> **DIRECTIONS**:
Find and return every line of the data that contains the word "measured".

(Records from a data collection)
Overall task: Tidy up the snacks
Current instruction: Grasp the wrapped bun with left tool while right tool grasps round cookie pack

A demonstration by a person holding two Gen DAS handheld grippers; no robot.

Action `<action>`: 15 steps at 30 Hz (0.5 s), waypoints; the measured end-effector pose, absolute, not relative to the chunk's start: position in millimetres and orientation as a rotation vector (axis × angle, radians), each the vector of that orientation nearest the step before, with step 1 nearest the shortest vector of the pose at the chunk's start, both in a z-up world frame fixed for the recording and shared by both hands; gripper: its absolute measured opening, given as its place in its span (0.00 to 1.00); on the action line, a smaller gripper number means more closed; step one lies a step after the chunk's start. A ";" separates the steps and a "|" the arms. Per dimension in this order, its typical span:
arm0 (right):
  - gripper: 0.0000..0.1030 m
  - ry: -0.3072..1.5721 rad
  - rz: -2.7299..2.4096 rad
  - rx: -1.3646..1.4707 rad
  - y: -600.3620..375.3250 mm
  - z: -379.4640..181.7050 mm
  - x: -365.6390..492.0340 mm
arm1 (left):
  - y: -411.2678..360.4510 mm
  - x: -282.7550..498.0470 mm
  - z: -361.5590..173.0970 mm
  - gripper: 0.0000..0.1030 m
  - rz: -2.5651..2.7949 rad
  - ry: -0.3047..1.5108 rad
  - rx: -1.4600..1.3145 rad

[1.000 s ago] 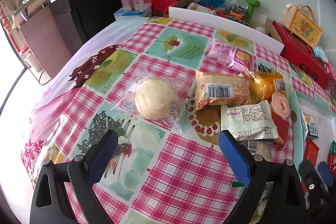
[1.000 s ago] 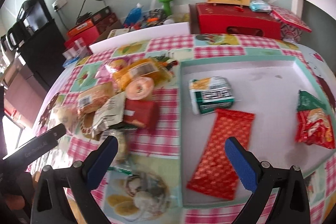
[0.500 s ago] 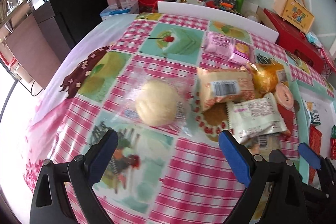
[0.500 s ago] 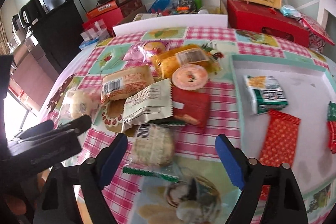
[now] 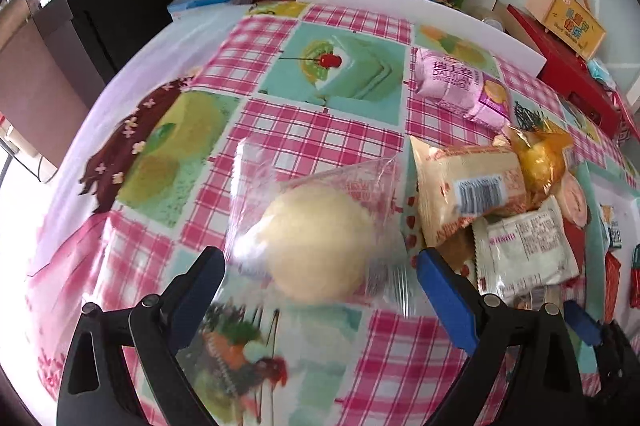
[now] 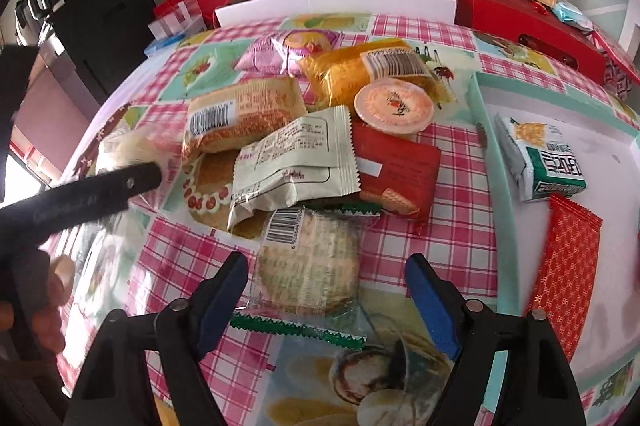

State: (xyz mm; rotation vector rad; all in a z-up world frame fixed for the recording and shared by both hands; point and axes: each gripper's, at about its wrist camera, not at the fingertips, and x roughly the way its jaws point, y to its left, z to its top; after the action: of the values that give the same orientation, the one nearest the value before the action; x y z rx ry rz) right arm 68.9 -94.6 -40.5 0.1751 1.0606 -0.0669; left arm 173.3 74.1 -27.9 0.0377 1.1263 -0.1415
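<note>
Straddling a pale bun (image 5: 320, 246) in a clear wrapper, the left gripper (image 5: 320, 278) has its jaws wide apart, the blue pads just outside the crinkled plastic and not pressing it. The wrapper's near edge is blurred, so whether a pad brushes it cannot be told.

Right of the bun lies the snack pile: a tan pack (image 5: 468, 190) with a barcode, a white pack (image 5: 524, 250) leaning on it, an orange pack (image 5: 540, 154) behind, and a pink pack (image 5: 460, 82) farther back.

The right gripper (image 6: 326, 294) is closing its jaws around a round cracker pack (image 6: 308, 262) at the near edge of the pile; the pack sits between the pads, which do not yet touch it. Its far end is tucked under the white pack and a red pack (image 6: 400, 170), so its full outline is hidden. A round cup lid (image 6: 394, 104) rests atop the pile.

Right of the pile is a white tray (image 6: 486, 154) with a teal rim, its far side cut off by the frame; a green-and-white pack (image 6: 540, 158) and a red patterned bar (image 6: 564, 266) lie in it.

Left of the pile in the right wrist view, the left gripper's dark finger hides part of the bun, and a blurred hand (image 6: 44, 306) shows at the edge.
</note>
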 end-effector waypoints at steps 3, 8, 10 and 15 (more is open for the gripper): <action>0.74 1.060 -0.077 0.142 -90.7 -41.4 71.1 | 73.7 178.7 -32.2 0.94 -0.134 1.127 0.038; 0.64 1.059 -0.074 0.124 -89.3 -41.5 71.6 | 74.9 188.2 -39.1 0.94 -0.137 1.137 0.015; 0.59 1.058 -0.076 0.118 -89.1 -41.2 71.7 | 75.4 190.2 -39.2 0.94 -0.138 1.132 0.005; 0.53 1.056 -0.076 0.120 -90.4 -40.8 71.0 | 76.2 190.4 -36.9 0.86 -0.136 1.121 -0.011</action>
State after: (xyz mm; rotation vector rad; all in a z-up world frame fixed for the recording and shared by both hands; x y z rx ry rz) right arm 71.0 -90.4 -40.8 0.1197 1.0556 -0.0761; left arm 190.4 76.2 -36.9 -0.0110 1.1215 -0.1362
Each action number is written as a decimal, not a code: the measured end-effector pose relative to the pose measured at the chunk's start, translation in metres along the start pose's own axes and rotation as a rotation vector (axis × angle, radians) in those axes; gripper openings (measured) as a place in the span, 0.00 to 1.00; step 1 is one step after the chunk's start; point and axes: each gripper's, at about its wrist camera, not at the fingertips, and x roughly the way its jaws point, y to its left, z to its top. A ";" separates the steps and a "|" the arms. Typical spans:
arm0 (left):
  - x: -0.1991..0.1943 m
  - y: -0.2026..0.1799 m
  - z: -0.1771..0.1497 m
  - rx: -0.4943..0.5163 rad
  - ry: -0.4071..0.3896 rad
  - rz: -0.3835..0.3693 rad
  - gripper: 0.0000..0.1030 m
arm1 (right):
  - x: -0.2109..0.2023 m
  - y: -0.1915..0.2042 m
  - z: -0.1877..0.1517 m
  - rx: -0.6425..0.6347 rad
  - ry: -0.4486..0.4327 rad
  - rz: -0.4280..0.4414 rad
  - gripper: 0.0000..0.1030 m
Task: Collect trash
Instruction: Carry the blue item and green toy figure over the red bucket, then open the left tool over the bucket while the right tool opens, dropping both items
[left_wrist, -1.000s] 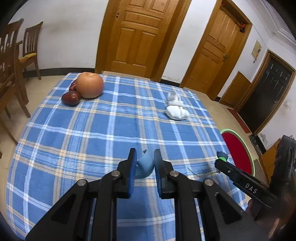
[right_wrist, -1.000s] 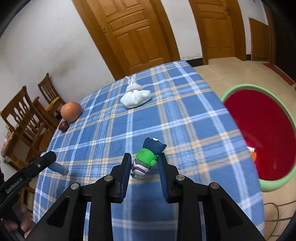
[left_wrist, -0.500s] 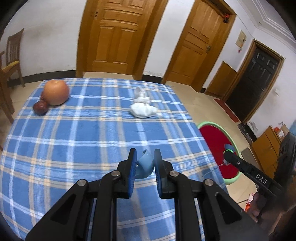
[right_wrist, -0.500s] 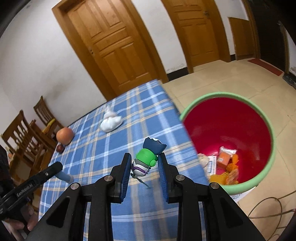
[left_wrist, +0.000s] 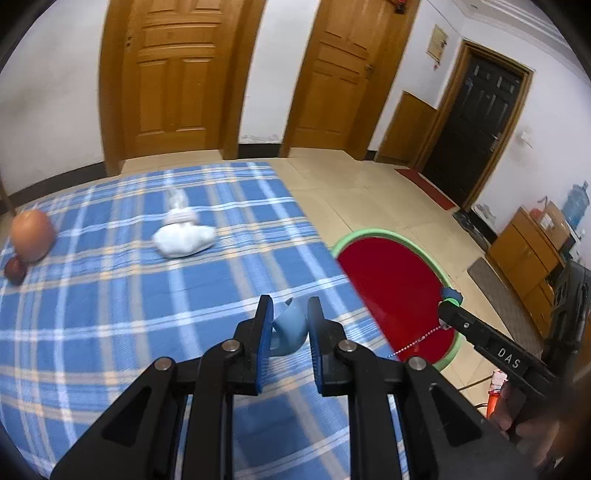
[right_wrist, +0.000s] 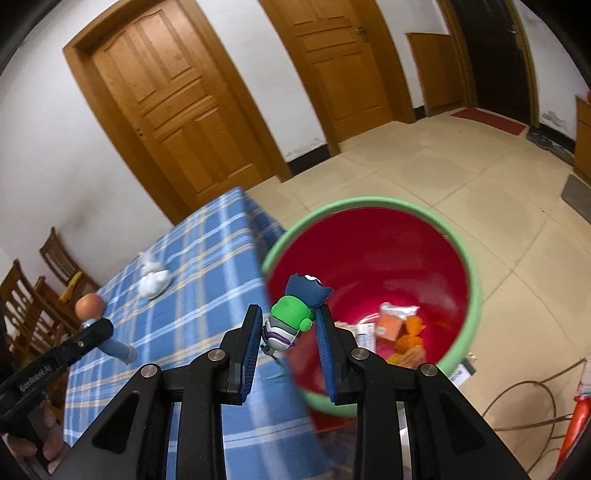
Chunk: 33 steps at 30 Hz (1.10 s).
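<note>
Underfoot, so to speak, lies a table spread with a blue, white and yellow checked cloth (left_wrist: 110, 325), set in a room with pale tiled flooring (right_wrist: 461, 177), white walls and panelled wooden doors (left_wrist: 171, 74). Just beside the table's right edge stands a red plastic tub with a green rim (right_wrist: 474, 291). The left gripper (left_wrist: 290, 325) is clamped on a pale blue curved plastic scrap (left_wrist: 290, 328) and hangs above the cloth near that edge. The right gripper (right_wrist: 290, 328) is closed around a small toy figure with a green body, dark blue cap and white-and-purple base (right_wrist: 295, 314), held over the near rim of the tub. Only the right wrist view looks down into the tub, where orange and white wrappers (right_wrist: 397, 328) lie at the bottom; from the left wrist view the tub's floor is hidden and only its red inner wall shows. The left wrist view alone takes in a dark doorway (left_wrist: 476, 129) and low wooden cabinets (left_wrist: 532, 258) along the right wall. Farther back on the cloth sit a crumpled white knotted bag (left_wrist: 183, 236), a round orange-brown fruit (left_wrist: 32, 236) and, touching it, a small dark red fruit (left_wrist: 14, 269). Wooden chairs (right_wrist: 33, 295) stand beyond the table's far left side. A thin beaded chain (left_wrist: 417, 339) dangles from the toy.
</note>
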 end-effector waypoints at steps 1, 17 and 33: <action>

> **EXERCISE ANSWER**:
Action `<action>`: 15 steps at 30 Hz (0.5 s), waypoints; the measured end-effector pose, absolute, not relative to the chunk's start: position in millimetres and orientation as a rotation vector (axis × angle, radians), each the vector of that orientation nearest the step before, with step 1 nearest the shortest vector of the pose at the chunk's start, both in a z-up world frame fixed for the recording and shared by both hands; gripper: its absolute measured opening, given as its place in its span (0.00 to 1.00); on the action line, a smaller gripper number means more closed; step one lies a step after the chunk's start. A ";" separates the steps and a "|" the arms. Per dimension in this order, its typical span:
Each action number is written as a decimal, not a code: the measured end-effector pose relative to the pose measured at the chunk's start, translation in metres along the start pose's own axes and rotation as a rotation vector (axis × angle, radians) in those axes; gripper openings (measured) as a place in the span, 0.00 to 1.00; step 1 is one step after the chunk's start; point and axes: each gripper's, at about its wrist camera, not at the fingertips, and x roughly the way its jaws point, y to its left, z to its top. A ";" separates the steps and a "|" the arms. Typical spans:

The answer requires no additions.